TOURNAI

Le Tournai d’avant: 1610, le premier livre tournaisien

Avec les Casterman, Desclée et bien d’autres, Tournai s’est forgée une solide réputation dans le domaine de l’imprimerie. Pourtant, elle ne fut guère à l’avant-garde de cette industrie!

Laquelle est due à Johannes Gutenberg (vers 1400 - 1468) qui eut le mérite, en plus d’innovations, qualité du papier, de l’encre d’imprimerie, de la presse asiatique, de créer des caractères mobiles et fiables, en un alliage de plomb, d’antimoine et d’étain.

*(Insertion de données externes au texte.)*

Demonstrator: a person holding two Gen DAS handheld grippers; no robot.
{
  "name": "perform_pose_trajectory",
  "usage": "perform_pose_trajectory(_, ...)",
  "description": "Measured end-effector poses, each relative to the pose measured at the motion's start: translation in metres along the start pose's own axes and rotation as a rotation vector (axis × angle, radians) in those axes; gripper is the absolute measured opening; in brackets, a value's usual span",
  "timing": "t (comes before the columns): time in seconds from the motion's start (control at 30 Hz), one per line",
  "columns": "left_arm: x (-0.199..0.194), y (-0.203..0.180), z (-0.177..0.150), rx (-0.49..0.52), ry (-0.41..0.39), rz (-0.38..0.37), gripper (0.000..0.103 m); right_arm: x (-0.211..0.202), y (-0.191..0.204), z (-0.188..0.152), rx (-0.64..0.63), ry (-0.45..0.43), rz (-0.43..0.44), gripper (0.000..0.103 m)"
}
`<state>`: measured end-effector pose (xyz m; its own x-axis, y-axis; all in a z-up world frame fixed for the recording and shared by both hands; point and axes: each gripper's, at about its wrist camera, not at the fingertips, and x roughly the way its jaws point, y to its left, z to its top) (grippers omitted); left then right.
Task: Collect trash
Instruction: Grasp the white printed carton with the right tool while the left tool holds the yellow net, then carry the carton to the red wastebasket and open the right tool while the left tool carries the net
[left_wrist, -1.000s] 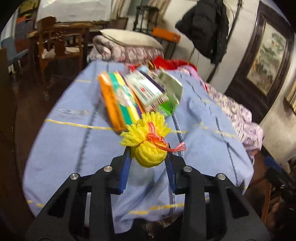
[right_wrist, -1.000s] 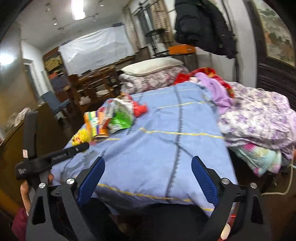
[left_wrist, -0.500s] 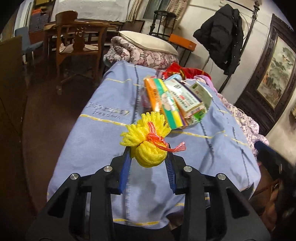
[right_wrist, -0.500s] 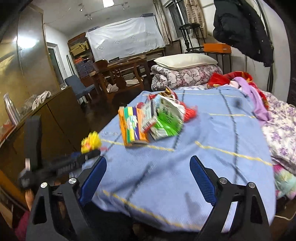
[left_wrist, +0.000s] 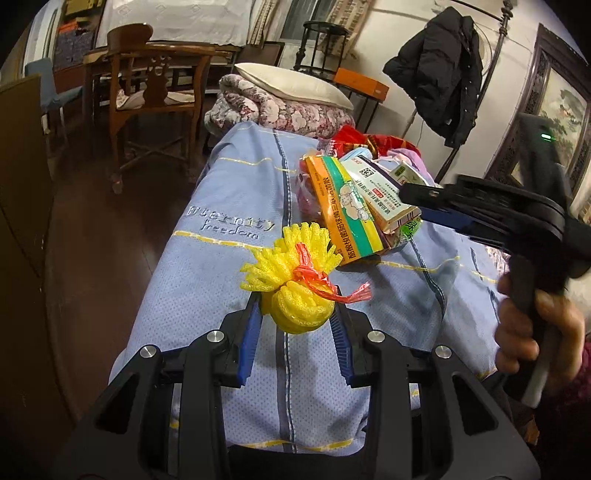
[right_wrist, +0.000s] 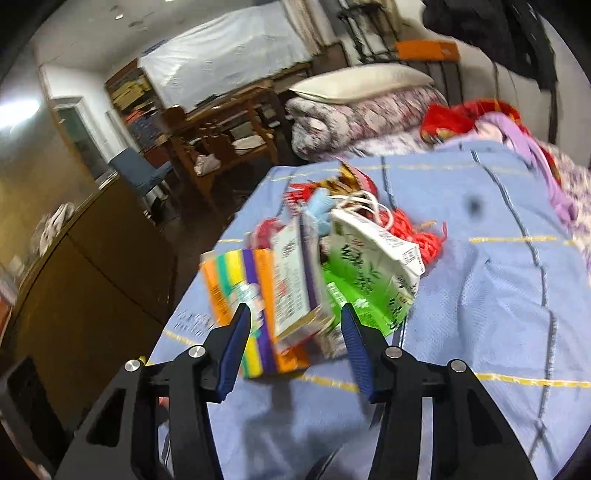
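My left gripper (left_wrist: 295, 314) is clamped on a yellow foam net (left_wrist: 291, 273) tied with a red strip, its blue pads pressing the bundle's lower bulge above the near end of the blue bedspread (left_wrist: 207, 280). Just beyond it, slightly right, lies the trash pile (left_wrist: 354, 206): an orange striped box (left_wrist: 343, 210) with a white printed carton (left_wrist: 380, 192) leaning on it.

My right gripper (right_wrist: 295, 328) comes in from the right in the left view, a hand (left_wrist: 535, 332) around its grip. Its jaws have just been closing and stand half apart, with the near ends of the striped box and the white carton between the pads (right_wrist: 236, 339); blur keeps me from telling whether they press. A green carton (right_wrist: 369, 280) sits just right of those, red netting (right_wrist: 417, 232) behind. Farther off lie a folded floral quilt (left_wrist: 280, 110) and pillow (left_wrist: 291, 83).
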<state>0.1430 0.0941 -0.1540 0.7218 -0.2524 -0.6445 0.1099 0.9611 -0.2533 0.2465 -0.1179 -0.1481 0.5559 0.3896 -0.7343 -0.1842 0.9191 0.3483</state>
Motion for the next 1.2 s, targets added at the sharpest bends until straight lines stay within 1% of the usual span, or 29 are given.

La révolution du savoir est en marche: s’il faut trois ans à un copiste pour achever la bible selon Saint-Jérôme,. 180 exemplaires de 1452 à 1455, de cette bible dite à 42 lignes sont imprimés avec une beauté exceptionnelle. Le savoir à la portée de tous? Et à Tournai?

Libraires et imprimeurs

La date de l’Introduction de l’imprimerie à Tournai est née de certains marchands se disant «imprimeurs» alors qu’ils ne sont que «libraires» et font imprimer ailleurs, tels Jean de la Forge demeurant «près de l’église Notre-Dame», Jean Laurent, Denis Durieu ou Nicolas Laurent qui, à l’enseigne de la Bible d’Or, possède une imprimerie avant 1610 «mais avec si peu d’adresse que personne ne daignait l’employer».

La stérilité de l’imprimerie au XVIe, hormis souvenirs et livrets, s’explique par les décennies de troubles religieux de l’époque et l’exil de nombreux artisans

Les documents relatent cependant en 1610 la requête aux Consaux de Charles Boscard, imprimeur à Douai, demandant «qu’il lui soit donné quelques courtoisies et advanchement annuel pour s’acheminer vers Messeigneurs, résider en ceste ville et y exercher l’art de l’imprimerie». Malgré cent florins, Boscard ne vint pas.

Le registre des résolutions du magistrat au 17 février 1609 ouvre la voie car: «de la requête de Joseph Du Hamel, bourgeois imprimeur de la ville et université de Douay, il s’est offert (.) de résider en cette ville et d’y exercer son art, moiennant lui fournir promptement 200 florins (.).. Les Consaux ne lui accordèrent que «les mesmes devises et accords naghuaires (naguère) accordés à Boscard» L’artisan se résigna..

Enfin un vrai imprimeur, qui s’associe avec Charles Martin, demeurant tous deux à la rue de la Thure, à l’enseigne du Saint-Esprit. Le duo sut acquérir les bonnes grâces des dirigeants et s’en virent récompensés.

Le voici

En 1610, à Tournay, de l’imprimerie de Joseph Du Hamel et Charles Martin sort un petit in-12 de 8 feuillets pour titre et de 381 pages suivies de 9 feuillets pour privilège et table, c’est «la vie du bienheureux Jean de Sahagoune, de l’ordre des ermites de Saint-Augustin, patron de la célèbre ville et université de Salamane (Salamanque), béatifié par Sa Sainteté le Pape Clément VIII.

L’auteur est F. George Maigret, Docteur Théologien en l’université de Louvain et Prieur des Frères Ermites Augustiniains en Tournay.

En 1810, il n’y avait encore que cinq imprimeurs à Tournai mais dix en fin du XIXe e avec des noms qui ont fait date. Avant de disparaître.